#### Work item:
Print nothing except the lines of the listing below from the line with "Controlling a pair" to the line with "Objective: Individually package", each exactly as written, both ends included.

#### Dataset excerpts:
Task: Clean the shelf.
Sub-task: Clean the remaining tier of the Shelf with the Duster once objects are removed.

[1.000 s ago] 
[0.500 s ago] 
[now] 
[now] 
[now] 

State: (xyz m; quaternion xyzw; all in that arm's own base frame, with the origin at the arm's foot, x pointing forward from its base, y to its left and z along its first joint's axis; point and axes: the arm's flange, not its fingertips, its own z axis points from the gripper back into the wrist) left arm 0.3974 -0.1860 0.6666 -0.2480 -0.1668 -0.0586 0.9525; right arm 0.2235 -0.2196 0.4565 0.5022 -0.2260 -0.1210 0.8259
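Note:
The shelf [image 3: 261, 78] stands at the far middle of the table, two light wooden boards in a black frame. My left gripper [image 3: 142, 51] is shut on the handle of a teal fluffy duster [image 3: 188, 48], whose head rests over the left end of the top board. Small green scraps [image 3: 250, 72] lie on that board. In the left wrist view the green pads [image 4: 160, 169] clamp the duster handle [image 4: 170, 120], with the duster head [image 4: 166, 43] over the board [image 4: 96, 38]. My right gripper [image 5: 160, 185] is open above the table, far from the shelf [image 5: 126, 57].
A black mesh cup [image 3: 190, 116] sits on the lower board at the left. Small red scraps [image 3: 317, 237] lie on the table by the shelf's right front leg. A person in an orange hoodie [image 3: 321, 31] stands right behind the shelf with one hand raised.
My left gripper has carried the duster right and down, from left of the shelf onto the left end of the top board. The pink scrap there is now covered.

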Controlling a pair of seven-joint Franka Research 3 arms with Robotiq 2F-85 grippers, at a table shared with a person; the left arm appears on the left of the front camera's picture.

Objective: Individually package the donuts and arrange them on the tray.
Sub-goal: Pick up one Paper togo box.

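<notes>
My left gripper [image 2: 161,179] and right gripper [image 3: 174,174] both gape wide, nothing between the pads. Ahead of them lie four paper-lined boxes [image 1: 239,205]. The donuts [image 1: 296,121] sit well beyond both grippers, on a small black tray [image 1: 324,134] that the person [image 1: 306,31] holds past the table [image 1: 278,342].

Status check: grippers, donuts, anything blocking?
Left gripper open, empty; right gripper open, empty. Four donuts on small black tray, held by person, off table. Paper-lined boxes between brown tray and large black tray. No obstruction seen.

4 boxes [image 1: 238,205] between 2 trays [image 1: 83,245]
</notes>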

#### Answer box:
Controlling a pair of seven-joint Franka Research 3 arms with Robotiq 2F-85 grippers, at a table shared with a person; the left arm appears on the left of the front camera's picture.

Objective: Individually package the donuts and arrange them on the tray.

The full output has been given.